> _Task to carry out_: Isolate every line in the records below with "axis" in it.

> _Available records_:
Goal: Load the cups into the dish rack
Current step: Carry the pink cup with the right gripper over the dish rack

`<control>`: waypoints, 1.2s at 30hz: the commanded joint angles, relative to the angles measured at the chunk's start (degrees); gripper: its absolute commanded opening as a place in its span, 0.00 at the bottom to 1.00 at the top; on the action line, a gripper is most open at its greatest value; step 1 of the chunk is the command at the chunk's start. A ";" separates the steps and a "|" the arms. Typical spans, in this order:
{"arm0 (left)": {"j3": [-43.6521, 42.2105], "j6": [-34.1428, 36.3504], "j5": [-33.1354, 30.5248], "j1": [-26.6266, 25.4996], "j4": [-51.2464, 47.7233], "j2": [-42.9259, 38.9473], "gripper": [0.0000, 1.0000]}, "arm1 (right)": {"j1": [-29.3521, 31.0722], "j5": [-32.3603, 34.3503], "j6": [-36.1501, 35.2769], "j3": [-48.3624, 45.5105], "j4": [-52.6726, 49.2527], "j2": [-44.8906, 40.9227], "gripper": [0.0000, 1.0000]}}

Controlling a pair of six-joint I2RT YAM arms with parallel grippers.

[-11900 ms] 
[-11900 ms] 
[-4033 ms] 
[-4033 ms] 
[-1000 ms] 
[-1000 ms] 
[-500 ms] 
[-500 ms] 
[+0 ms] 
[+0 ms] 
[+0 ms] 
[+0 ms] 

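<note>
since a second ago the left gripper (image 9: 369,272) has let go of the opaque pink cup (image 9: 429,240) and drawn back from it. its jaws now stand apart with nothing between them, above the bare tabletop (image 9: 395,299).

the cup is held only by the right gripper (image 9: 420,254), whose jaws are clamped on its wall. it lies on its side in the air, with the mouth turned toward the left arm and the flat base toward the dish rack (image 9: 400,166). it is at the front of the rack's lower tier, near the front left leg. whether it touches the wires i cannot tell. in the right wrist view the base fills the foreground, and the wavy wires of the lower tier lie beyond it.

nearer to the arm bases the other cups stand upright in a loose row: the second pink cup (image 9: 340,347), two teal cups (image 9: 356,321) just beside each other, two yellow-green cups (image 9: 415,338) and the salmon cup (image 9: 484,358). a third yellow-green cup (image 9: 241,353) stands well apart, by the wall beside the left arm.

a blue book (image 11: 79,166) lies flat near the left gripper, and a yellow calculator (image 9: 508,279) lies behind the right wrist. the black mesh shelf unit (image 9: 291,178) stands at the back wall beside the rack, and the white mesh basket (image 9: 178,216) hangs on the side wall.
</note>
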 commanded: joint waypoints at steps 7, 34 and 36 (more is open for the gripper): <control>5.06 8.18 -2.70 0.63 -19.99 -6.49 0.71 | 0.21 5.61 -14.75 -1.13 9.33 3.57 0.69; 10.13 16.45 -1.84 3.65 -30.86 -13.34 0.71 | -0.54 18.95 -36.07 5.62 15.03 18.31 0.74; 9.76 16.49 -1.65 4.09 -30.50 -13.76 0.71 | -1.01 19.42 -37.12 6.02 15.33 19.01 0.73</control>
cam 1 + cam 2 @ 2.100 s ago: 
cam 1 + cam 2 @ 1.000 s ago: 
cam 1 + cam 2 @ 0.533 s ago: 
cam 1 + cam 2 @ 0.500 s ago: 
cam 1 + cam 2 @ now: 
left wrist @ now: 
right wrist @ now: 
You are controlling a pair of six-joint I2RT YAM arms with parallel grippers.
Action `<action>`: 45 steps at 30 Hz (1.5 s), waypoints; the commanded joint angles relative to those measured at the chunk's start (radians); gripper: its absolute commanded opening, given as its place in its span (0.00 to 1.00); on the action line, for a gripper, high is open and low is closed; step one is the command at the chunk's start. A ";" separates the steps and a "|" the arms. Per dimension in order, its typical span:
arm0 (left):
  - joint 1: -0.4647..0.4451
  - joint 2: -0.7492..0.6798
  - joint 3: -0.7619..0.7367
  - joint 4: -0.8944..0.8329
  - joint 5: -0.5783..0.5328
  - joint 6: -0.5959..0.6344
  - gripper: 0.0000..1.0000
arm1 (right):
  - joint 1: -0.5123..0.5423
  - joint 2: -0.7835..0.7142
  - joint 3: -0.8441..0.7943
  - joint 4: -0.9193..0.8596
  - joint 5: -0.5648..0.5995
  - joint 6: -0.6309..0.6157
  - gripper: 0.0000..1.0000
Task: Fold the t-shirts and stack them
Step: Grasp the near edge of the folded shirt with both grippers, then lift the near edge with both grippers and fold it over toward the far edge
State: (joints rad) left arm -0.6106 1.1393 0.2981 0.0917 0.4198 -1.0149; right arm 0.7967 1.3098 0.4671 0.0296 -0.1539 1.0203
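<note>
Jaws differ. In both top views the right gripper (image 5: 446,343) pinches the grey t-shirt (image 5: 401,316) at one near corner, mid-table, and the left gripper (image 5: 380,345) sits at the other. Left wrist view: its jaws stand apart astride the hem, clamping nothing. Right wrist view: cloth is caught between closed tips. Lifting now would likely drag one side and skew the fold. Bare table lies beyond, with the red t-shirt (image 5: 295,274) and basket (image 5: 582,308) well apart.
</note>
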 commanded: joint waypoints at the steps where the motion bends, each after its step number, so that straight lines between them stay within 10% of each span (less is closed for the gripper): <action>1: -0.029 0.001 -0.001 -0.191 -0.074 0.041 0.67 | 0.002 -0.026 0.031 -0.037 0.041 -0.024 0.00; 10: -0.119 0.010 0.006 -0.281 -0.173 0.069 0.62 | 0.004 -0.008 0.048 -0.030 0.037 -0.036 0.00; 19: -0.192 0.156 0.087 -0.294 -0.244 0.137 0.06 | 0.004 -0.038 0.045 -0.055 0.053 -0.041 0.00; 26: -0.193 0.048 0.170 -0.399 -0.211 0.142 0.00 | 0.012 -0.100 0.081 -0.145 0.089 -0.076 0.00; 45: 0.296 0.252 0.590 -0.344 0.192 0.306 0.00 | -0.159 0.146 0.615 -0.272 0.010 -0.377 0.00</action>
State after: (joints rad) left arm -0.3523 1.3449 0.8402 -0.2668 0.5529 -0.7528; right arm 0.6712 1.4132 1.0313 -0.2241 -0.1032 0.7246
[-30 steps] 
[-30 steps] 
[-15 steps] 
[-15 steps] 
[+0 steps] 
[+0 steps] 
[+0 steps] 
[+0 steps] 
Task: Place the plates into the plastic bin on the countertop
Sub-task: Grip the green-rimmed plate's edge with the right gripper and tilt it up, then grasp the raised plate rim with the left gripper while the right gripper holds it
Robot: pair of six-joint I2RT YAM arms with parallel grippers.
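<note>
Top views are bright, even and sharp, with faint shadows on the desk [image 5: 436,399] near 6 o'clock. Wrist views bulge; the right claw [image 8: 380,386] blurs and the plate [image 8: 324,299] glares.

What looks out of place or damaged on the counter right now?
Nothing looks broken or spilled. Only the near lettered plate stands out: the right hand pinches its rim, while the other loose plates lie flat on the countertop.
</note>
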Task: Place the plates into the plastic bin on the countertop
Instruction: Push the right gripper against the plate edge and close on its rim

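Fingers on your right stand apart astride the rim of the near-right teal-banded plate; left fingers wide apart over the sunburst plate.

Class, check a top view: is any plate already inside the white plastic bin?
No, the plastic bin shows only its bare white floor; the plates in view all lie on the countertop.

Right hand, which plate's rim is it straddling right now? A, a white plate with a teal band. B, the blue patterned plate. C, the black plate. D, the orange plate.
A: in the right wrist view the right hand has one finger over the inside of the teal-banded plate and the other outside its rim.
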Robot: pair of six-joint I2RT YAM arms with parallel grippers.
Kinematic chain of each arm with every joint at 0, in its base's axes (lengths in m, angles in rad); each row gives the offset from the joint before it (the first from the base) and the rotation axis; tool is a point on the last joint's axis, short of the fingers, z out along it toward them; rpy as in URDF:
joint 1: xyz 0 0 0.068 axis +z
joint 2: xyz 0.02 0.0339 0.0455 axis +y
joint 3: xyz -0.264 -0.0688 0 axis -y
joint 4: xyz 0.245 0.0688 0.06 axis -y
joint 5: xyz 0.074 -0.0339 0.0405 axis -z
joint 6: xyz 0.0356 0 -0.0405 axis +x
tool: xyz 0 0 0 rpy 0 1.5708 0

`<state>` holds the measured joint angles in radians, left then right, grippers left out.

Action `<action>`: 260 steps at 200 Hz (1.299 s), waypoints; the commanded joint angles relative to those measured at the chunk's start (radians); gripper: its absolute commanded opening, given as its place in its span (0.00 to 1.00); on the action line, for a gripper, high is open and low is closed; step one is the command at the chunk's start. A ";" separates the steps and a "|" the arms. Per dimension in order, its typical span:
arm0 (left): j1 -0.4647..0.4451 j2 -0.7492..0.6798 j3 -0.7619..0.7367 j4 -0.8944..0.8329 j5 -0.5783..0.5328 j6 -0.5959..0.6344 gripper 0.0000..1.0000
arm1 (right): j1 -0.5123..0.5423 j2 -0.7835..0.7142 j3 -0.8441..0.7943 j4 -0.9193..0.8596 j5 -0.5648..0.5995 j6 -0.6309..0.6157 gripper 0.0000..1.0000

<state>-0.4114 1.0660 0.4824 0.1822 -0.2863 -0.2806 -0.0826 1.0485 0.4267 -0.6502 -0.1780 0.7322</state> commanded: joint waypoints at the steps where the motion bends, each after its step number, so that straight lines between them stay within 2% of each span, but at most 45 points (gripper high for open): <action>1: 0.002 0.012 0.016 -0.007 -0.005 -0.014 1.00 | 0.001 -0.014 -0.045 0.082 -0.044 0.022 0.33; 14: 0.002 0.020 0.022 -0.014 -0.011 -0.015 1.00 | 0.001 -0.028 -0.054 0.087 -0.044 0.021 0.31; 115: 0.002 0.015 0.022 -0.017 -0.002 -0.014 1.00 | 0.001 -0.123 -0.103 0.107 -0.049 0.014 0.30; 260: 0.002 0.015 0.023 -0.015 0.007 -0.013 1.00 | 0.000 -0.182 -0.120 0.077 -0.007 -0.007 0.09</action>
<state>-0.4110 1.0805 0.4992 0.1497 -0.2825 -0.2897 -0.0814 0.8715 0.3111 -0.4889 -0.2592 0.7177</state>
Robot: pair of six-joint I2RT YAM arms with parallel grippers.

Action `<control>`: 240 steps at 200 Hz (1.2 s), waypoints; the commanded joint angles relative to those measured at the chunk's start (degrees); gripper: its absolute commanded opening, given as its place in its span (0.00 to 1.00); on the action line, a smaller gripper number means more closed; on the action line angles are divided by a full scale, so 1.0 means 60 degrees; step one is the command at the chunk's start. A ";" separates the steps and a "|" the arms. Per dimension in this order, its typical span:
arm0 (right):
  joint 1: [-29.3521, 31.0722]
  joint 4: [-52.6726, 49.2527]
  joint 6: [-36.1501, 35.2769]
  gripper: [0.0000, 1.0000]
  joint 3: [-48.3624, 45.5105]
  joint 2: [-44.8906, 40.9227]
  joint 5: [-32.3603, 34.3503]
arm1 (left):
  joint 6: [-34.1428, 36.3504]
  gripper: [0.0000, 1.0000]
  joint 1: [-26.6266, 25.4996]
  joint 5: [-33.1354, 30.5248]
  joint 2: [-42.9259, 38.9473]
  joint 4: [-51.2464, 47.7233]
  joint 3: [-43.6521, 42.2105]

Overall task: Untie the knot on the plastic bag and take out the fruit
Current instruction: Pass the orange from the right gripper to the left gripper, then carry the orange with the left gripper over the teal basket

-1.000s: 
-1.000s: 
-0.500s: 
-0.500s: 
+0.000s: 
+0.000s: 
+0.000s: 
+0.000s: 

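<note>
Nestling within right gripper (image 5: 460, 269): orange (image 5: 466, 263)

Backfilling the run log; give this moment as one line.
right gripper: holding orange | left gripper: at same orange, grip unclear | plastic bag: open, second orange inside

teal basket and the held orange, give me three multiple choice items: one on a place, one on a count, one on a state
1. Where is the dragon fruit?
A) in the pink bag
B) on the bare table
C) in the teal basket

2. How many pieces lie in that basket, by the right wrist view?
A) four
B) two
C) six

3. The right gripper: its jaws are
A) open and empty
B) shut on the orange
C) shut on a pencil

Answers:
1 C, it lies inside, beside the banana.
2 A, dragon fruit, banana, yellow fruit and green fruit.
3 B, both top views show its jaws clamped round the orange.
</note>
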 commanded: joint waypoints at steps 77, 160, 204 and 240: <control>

> _Response_:
Kinematic chain of each arm with every joint at 0, in its base's axes (lengths in m, angles in rad); each row gives the offset from the joint before it (the first from the base) and the rotation axis; tool is a point on the last joint's axis, short of the fingers, z out along it toward them; rpy as in URDF:
joint 1: xyz 0 0 0.068 axis +z
joint 2: xyz 0.02 0.0339 0.0455 axis +y
joint 3: xyz -0.264 -0.0688 0 axis -y
joint 4: xyz 0.245 0.0688 0.06 axis -y
joint 5: xyz 0.074 -0.0339 0.0405 axis -z
joint 6: xyz 0.0356 0 -0.0405 axis +x

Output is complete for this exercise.